Scientists have discovered genes that may be behind migraines, “opening the door to a cure”, reported the Daily Mirror. The newspaper said that these genes normally control the levels of a brain chemical called glutamate, but a variant form of the gene may lead to a build-up of glutamate within the nerve cells. According to the paper, halting this build-up could help stop migraines.
The study behind this story scanned the DNA of several thousand people with and without a history of migraine. It compared their genetics and identified a particular gene variant that was more common in migraine sufferers. The study adds to our understanding of the complex processes that lead to migraines and highlights that there may be genetic causes.
This is important research, but finding genes that are linked to a condition is very different from developing a safe treatment based on this knowledge. Overall, it is premature for newspapers to suggest that this research may soon produce a cure for migraines.
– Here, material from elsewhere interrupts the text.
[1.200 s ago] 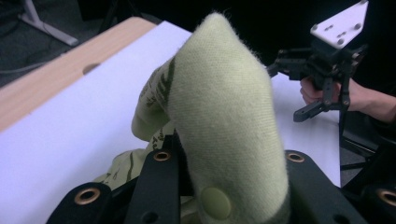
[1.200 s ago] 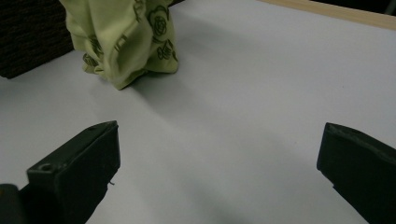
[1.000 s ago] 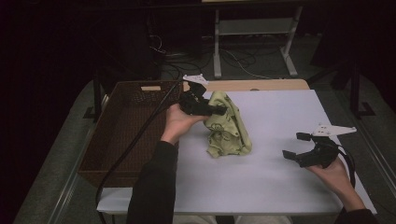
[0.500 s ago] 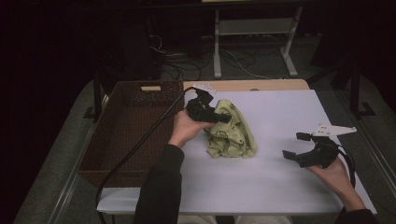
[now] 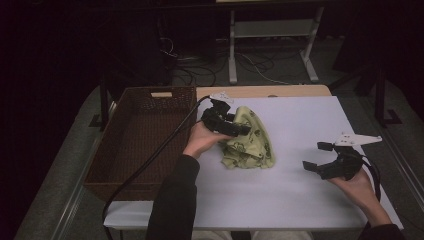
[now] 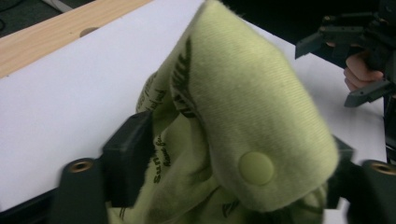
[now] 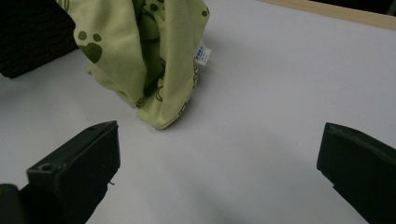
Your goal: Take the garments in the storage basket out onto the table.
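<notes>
Left gripper view – green garment (image 6: 243, 107) hides right jaw, blurred

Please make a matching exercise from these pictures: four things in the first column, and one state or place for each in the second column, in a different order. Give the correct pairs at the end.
Things:
1. left gripper
2. right gripper
3. basket
4. cloth

States or places:
A. brown and woven, at the table's left side
B. jaws open, holding nothing
C. light green, partly lifted off the white table
D. jaws closed on fabric

Pairs: 1-D, 2-B, 3-A, 4-C
</notes>
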Motion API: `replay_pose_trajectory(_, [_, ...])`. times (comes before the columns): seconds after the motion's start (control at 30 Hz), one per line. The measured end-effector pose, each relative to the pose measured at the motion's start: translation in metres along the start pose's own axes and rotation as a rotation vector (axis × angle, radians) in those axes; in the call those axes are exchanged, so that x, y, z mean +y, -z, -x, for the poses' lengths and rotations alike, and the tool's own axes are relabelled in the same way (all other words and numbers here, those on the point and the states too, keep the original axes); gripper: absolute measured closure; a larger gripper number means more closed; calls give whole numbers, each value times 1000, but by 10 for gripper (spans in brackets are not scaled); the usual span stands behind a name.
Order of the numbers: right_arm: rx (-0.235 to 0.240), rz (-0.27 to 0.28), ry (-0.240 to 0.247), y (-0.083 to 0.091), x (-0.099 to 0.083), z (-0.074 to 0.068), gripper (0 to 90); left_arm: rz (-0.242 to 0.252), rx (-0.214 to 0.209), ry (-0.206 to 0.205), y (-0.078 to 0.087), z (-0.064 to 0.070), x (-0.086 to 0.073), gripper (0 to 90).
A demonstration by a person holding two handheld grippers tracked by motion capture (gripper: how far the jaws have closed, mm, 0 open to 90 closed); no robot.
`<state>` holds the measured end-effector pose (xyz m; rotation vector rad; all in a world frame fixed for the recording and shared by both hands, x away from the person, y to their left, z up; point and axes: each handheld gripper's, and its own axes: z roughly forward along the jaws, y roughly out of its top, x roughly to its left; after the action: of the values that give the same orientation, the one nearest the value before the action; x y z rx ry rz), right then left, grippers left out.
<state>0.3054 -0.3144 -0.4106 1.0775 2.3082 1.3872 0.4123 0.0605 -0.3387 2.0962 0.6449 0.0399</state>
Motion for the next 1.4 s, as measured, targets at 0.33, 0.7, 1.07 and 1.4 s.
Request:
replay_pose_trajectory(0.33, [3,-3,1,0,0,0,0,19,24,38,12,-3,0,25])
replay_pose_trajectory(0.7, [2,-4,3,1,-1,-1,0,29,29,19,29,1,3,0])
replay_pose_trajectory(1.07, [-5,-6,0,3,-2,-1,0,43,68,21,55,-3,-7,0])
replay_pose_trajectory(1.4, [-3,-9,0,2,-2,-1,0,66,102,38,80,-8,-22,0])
Migraine is a complex condition in which the interaction between genes and the environment is likely to be important, meaning there may not be a single cause or cure.
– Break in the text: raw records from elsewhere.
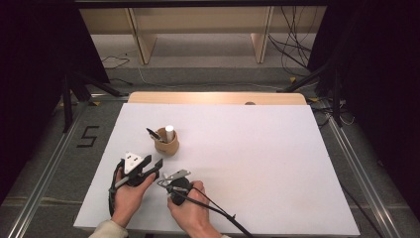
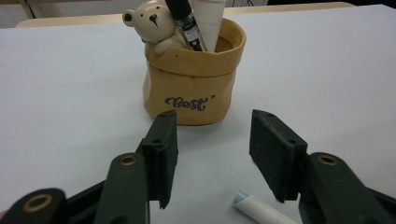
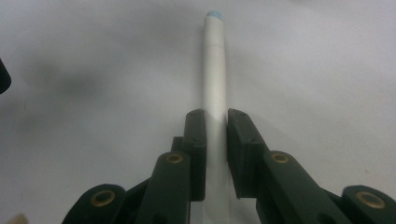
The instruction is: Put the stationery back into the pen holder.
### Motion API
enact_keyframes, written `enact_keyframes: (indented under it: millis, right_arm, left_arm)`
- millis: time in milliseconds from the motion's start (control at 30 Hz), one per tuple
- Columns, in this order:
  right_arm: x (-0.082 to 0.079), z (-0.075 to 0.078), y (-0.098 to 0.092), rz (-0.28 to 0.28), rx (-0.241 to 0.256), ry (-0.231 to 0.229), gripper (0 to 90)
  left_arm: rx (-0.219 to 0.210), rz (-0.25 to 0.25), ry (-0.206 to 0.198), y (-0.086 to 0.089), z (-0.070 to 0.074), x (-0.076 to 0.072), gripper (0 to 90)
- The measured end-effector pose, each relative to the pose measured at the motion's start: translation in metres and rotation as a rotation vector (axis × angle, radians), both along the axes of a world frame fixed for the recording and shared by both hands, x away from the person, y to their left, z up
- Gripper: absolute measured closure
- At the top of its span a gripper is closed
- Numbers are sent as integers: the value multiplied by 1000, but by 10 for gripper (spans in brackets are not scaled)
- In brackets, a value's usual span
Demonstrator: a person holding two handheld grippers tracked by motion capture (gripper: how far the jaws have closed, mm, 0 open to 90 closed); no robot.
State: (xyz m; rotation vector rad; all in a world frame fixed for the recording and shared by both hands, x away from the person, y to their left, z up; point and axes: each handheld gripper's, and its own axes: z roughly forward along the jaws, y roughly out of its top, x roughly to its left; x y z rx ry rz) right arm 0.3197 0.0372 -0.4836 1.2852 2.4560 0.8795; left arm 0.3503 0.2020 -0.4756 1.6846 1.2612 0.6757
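A tan bag-shaped pen holder (image 2: 191,84) marked "Best" stands on the white tabletop (image 1: 257,148), with a small bear figure (image 2: 154,23) on its rim. A black pen (image 2: 184,21) and a white tube (image 2: 208,18) stick out of it. My left gripper (image 2: 212,154) is open just in front of the holder (image 1: 166,144), nothing between its jaws. My right gripper (image 3: 215,126) is shut on a white pen (image 3: 214,70) with a pale blue end, held low over the table. That pen's tip (image 2: 261,210) lies under the left gripper's right jaw. Both grippers (image 1: 156,168) (image 1: 162,182) sit close together at the near left.
The wooden table edge (image 1: 218,97) shows beyond the white top. Shelving legs and cables lie on the floor behind. A cable trails from the right gripper toward the near edge (image 1: 223,215). Wide bare tabletop extends to the right.
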Motion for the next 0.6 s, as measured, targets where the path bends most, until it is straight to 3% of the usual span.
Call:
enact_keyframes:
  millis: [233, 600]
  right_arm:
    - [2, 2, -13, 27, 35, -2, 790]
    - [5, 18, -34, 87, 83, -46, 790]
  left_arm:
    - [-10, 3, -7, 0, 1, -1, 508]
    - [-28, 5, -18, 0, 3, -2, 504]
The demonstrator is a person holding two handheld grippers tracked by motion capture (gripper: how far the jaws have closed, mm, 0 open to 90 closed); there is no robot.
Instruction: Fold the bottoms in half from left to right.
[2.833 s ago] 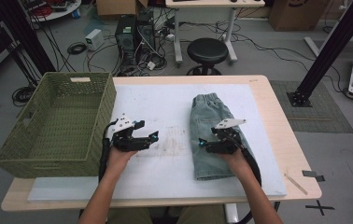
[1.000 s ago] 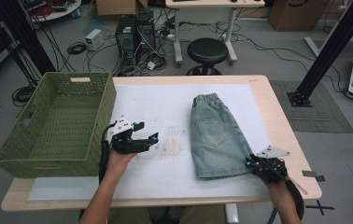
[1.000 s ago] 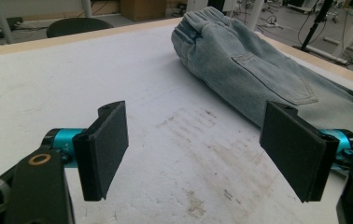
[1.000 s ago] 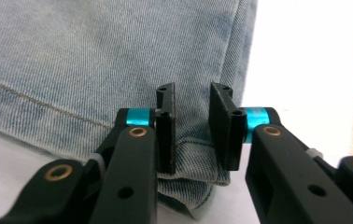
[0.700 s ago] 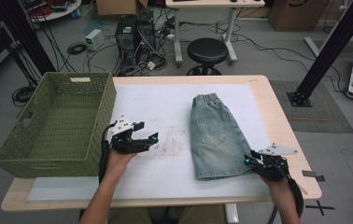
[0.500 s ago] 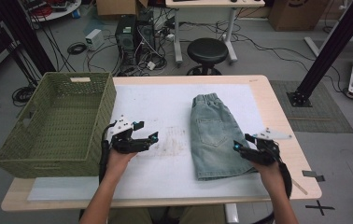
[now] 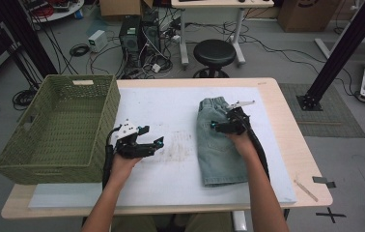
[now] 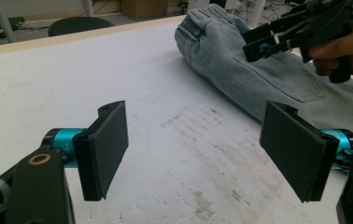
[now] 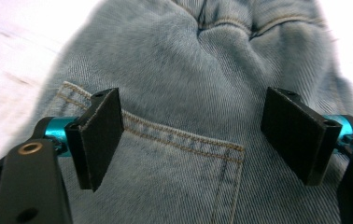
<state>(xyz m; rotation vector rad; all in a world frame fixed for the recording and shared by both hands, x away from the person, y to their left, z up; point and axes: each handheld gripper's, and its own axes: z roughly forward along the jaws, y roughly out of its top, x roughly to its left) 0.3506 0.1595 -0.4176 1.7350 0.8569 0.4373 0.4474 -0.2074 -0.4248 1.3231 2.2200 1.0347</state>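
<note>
A pair of light-blue denim shorts [image 7: 217, 145] lies folded on the white mat, right of centre, waistband at the far end. My right gripper [image 7: 215, 125] hovers open over the upper part of the shorts, jaws wide apart above a back pocket [image 9: 179, 154]. My left gripper [image 7: 157, 143] rests open on the mat to the left of the shorts, nothing between its pads [image 8: 104, 147]. In the left gripper view the shorts [image 8: 240, 70] lie ahead to the right, with the right gripper [image 8: 258, 46] above them.
A green woven basket [image 7: 60, 128] stands at the table's left side, empty inside. The white mat [image 7: 171, 106] covers most of the wooden table. A thin stick [image 7: 306, 190] lies near the table's front right corner. A stool [image 7: 214, 50] stands beyond the far edge.
My right gripper has swung from the table's right edge back up and left onto the upper part of the shorts. The left gripper has stayed put.
</note>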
The team found that patients with a particular DNA variant on chromosome 8 have a significantly greater risk for developing migraine. It appears that the associated DNA variant regulates levels of glutamate – a chemical, known as a neurotransmitter, which transports messages between nerve cells in the brain.
The results suggest that an accumulation of glutamate in nerve-cell junctions (synapses) in the brain may play a key role in the initiation of migraine attacks. Prevention of the build-up of glutamate at the synapse may provide a promising target for novel therapeutics to ease the burden of the disease.
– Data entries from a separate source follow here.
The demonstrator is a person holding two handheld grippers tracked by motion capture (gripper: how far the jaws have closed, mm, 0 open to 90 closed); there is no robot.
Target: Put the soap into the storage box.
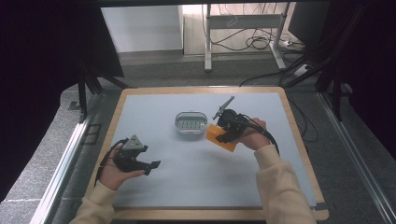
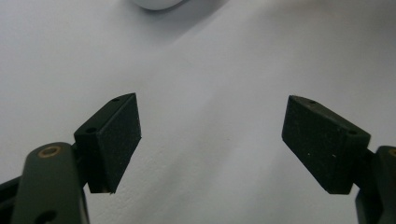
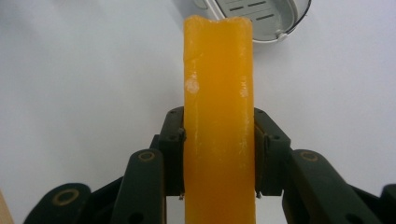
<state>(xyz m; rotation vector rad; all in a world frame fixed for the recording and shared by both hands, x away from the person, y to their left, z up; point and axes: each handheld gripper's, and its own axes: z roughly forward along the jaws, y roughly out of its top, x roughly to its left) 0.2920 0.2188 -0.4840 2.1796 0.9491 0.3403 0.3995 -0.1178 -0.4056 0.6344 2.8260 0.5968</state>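
Observation:
An orange soap bar (image 1: 220, 136) is clamped edge-on in my right gripper (image 1: 225, 134), just right of a white oval soap dish (image 1: 190, 123) with a slotted grey insert. In the right gripper view the orange bar (image 3: 218, 116) stands tall between both jaws, its top near the dish (image 3: 261, 16) beyond. My left gripper (image 1: 152, 165) rests low at the table's front left, open. In the left gripper view its black pads (image 2: 114, 140) stand wide apart over bare table, and the dish's rim (image 2: 156, 3) shows at the top edge.
The grey table mat (image 1: 187, 172) has a wooden border (image 1: 205, 213). Behind the table stand a desk frame with cables (image 1: 247, 32) and dark curtains on both sides. A metal rail (image 1: 65, 163) runs along the floor at the left.

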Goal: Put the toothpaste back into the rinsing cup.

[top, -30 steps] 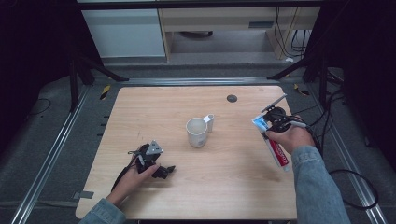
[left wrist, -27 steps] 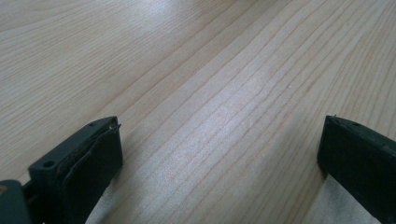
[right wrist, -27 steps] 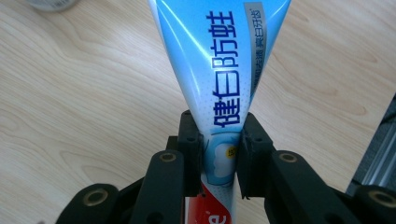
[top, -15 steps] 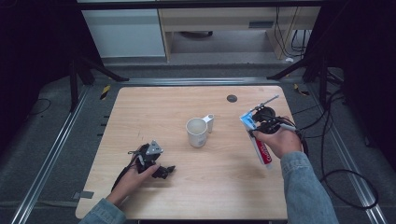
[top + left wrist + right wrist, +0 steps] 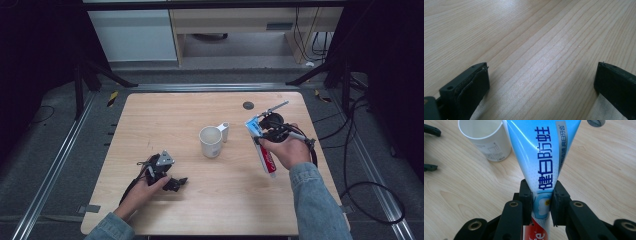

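Right gripper view: toothpaste tube [image 5: 544,165] cut off at top and bottom edges, cap end hidden. Blue and white with dark blue characters, red lower part. Pinched by right hand-held gripper [image 5: 541,203], above desk [image 5: 461,195], near white cup [image 5: 485,138]. Left hand-held gripper [image 5: 541,82] spread wide, nothing between.

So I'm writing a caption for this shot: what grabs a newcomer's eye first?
The blue, white and red toothpaste tube, clamped in the right gripper above the table's right side. Then the white mug at mid-table, and the left gripper resting open near the front left.
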Demonstrator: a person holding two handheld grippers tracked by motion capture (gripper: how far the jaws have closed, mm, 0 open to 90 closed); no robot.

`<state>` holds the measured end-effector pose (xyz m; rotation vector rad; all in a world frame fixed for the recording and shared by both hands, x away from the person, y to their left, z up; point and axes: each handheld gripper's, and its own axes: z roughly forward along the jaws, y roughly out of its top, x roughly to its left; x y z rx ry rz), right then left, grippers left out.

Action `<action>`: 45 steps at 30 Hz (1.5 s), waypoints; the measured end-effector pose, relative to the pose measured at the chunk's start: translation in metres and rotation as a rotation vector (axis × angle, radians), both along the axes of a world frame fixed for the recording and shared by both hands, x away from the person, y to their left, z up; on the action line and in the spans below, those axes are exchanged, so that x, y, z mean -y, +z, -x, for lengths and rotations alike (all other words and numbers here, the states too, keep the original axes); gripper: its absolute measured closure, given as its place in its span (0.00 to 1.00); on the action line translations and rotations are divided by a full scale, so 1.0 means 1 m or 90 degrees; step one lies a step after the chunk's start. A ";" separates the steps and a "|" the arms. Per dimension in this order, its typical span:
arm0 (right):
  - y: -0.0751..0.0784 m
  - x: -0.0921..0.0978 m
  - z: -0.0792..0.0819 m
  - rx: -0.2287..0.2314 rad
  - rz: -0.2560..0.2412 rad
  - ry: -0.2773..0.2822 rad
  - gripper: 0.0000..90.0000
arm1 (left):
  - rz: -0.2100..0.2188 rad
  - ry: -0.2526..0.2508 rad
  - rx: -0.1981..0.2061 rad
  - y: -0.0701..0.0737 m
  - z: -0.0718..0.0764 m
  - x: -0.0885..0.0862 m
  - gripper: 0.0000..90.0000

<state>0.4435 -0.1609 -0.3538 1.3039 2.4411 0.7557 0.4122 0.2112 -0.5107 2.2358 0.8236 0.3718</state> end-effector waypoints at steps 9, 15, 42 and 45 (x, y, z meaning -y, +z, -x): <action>0.005 -0.014 -0.004 0.014 -0.020 0.006 0.82 | -0.001 0.000 -0.001 0.000 0.000 0.000 0.00; 0.005 -0.022 -0.004 0.021 -0.032 0.014 0.82 | 0.000 0.000 -0.001 0.000 0.000 0.000 0.00; 0.020 -0.052 0.004 0.058 -0.087 0.038 0.82 | 0.000 -0.001 -0.001 0.000 0.000 0.000 0.00; 0.021 -0.055 0.004 0.062 -0.086 0.044 0.82 | 0.000 -0.001 -0.001 0.000 0.000 0.000 0.00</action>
Migraine affects approximately one in six women and one in 12 men, and has been estimated to be the most expensive brain disorder to society in Europe and the USA. A US report measures its economic costs as similar to those of diabetes and WHO lists it as one of the top 20 diseases with years lived with disability.
“This is the first time we have been able to peer into the genomes of many thousands of people and find genetic clues to understand common migraine,” said Dr Aarno Palotie, Chair of the International Headache Genetics Consortium at the Wellcome Trust Sanger Institute, which spearheaded the study.
The team carried out a genome-wide association study to identify differences that might account for an individual’s increased susceptibility to migraine. They compared the genomes of more than 3000 people from Finland, Germany and The Netherlands with migraine with the genomes of more than 10 000 people who do not suffer from the condition, recruited from pre-existing studies. To confirm the link, the team compared the genomes of a second group of more than 3000 patients with more than 40 000 apparently healthy people.
The statistical analysis revealed that a DNA variation found between the PGCP and MTDH/AEG-1 genes on chromosome 8 appears to be associated with increased susceptibility to common migraine. The variant appears to alter the activity of MTDH/AEG-1 in cells, which regulates the activity of the EAAT2 gene: the EAAT2 protein is responsible for clearing glutamate from brain synapses in the brain. EAAT2 has previously been linked with other neurological diseases, including epilepsy, schizophrenia, and various mood and anxiety disorders.